Of the lines listed below, return exactly those that run from the line containing "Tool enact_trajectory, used" through the line containing "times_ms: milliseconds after", both included.

> **The records**
+++
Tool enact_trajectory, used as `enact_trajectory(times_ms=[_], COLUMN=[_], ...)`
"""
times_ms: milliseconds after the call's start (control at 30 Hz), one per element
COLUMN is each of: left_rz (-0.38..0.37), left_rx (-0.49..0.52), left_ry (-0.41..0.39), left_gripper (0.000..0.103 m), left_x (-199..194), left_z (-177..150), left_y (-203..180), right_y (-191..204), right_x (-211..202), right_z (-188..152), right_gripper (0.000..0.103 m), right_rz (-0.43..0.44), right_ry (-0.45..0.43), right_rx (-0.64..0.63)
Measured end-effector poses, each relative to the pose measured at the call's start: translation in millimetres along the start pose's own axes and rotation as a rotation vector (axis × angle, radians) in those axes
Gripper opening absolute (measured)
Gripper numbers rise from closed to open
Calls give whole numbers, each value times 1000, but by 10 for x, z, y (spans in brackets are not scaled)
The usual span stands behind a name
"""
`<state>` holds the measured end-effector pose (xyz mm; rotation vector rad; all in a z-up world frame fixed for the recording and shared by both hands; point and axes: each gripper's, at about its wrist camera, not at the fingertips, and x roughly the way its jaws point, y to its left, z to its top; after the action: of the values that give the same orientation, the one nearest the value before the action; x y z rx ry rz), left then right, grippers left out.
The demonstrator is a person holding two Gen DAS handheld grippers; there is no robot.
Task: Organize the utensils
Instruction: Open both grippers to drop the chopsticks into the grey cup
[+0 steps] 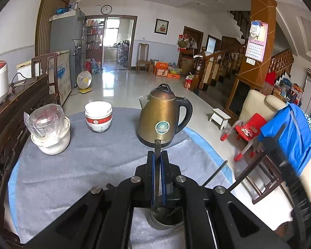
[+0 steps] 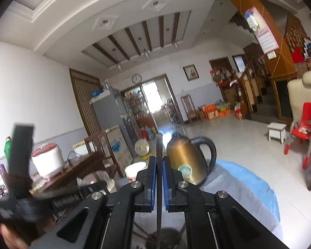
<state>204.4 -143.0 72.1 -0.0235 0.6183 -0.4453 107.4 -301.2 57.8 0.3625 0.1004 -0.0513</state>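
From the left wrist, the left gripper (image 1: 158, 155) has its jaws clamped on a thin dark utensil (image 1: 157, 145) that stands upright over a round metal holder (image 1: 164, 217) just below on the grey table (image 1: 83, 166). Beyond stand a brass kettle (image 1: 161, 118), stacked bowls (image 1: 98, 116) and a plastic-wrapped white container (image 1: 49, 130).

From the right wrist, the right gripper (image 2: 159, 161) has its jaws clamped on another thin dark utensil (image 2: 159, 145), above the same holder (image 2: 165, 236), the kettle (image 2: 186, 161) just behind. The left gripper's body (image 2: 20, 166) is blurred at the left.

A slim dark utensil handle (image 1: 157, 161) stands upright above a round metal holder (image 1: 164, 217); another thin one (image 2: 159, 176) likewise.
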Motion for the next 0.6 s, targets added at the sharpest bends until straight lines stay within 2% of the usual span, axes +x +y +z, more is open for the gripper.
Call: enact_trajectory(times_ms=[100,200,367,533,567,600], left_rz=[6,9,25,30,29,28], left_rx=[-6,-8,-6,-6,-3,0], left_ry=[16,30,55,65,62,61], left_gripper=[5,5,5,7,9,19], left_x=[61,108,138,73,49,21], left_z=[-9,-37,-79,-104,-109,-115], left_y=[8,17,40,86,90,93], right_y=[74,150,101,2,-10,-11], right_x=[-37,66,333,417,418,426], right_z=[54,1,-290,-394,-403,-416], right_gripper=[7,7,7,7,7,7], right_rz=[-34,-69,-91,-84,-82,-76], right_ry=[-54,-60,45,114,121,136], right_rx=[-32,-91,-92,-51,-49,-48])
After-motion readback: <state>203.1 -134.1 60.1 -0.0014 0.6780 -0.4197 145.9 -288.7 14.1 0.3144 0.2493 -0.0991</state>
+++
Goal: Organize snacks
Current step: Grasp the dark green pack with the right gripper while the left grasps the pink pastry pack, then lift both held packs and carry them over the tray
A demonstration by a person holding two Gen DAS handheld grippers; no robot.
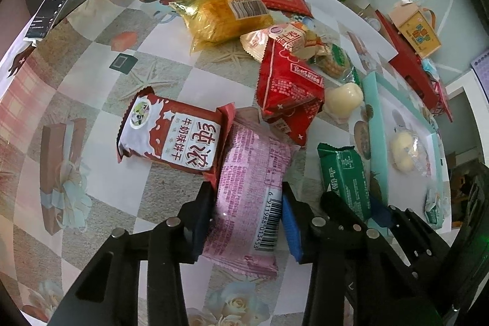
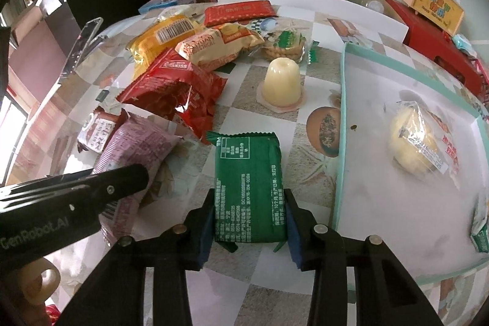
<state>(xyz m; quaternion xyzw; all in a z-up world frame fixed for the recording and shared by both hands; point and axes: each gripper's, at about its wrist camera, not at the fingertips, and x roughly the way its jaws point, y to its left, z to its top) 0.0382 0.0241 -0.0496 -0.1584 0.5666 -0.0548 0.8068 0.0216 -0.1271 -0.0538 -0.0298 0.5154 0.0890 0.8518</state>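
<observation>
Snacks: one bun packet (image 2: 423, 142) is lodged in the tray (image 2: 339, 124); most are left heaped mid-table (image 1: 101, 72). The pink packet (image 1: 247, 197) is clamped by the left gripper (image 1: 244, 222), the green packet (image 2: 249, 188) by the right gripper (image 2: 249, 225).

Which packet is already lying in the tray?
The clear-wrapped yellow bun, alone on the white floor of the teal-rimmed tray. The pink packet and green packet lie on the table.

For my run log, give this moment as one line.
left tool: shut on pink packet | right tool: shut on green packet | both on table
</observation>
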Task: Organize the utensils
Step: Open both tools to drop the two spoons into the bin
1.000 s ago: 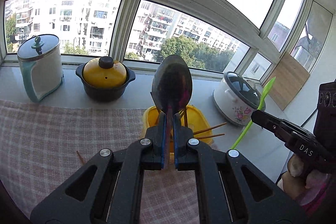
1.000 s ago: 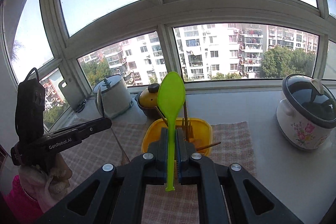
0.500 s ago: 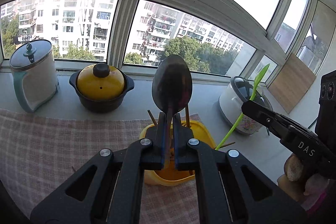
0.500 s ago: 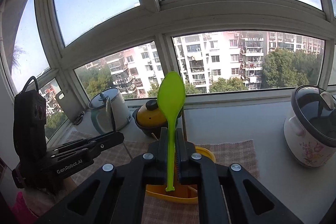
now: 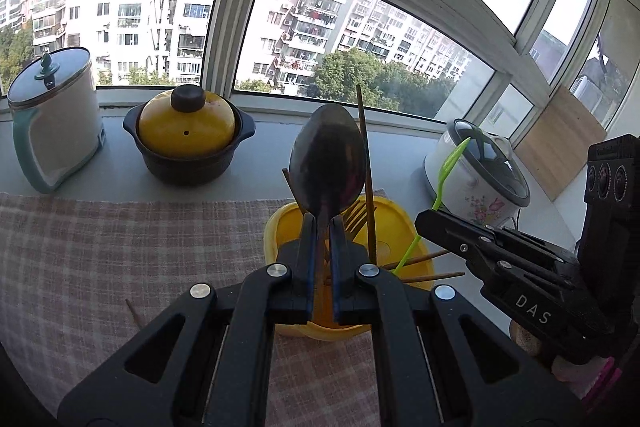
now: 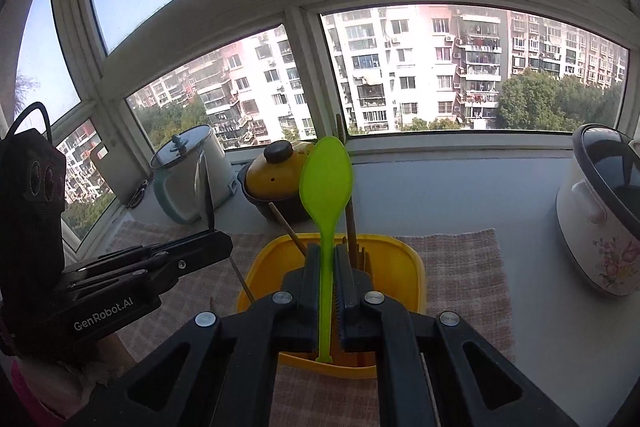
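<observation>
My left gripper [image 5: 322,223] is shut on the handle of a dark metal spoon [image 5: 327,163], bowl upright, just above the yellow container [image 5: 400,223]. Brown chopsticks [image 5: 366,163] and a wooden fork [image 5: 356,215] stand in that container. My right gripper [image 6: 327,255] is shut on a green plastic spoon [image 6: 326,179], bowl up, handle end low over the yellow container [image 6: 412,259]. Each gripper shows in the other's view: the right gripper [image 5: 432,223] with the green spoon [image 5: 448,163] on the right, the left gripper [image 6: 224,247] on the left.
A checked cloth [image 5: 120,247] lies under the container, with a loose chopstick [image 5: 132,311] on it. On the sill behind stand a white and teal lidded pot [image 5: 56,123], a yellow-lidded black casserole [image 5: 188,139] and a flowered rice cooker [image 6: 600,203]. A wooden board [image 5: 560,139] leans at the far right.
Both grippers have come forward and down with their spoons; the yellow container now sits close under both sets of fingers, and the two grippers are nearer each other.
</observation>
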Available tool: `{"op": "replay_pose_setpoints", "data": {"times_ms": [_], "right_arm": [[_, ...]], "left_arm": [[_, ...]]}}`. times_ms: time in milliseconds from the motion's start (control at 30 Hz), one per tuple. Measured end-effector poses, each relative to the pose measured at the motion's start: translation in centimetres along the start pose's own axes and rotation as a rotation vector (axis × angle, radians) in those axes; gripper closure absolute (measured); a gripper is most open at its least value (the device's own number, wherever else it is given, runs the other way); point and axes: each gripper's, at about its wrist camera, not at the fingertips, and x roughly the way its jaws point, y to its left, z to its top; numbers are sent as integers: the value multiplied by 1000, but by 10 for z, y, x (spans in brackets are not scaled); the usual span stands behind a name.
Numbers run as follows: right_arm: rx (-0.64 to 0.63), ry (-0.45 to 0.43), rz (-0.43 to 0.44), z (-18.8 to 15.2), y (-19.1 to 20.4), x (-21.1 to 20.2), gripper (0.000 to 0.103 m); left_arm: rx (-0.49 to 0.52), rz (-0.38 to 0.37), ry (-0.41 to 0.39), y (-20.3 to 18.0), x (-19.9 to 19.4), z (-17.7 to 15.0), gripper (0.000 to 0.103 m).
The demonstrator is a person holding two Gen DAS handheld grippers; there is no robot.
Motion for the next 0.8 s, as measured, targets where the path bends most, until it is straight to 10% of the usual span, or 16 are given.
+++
> **Finished exercise**
Tool enact_trajectory, used as `enact_trajectory(times_ms=[_], COLUMN=[_], ...)`
"""
times_ms: milliseconds after the call's start (control at 30 Hz), one per element

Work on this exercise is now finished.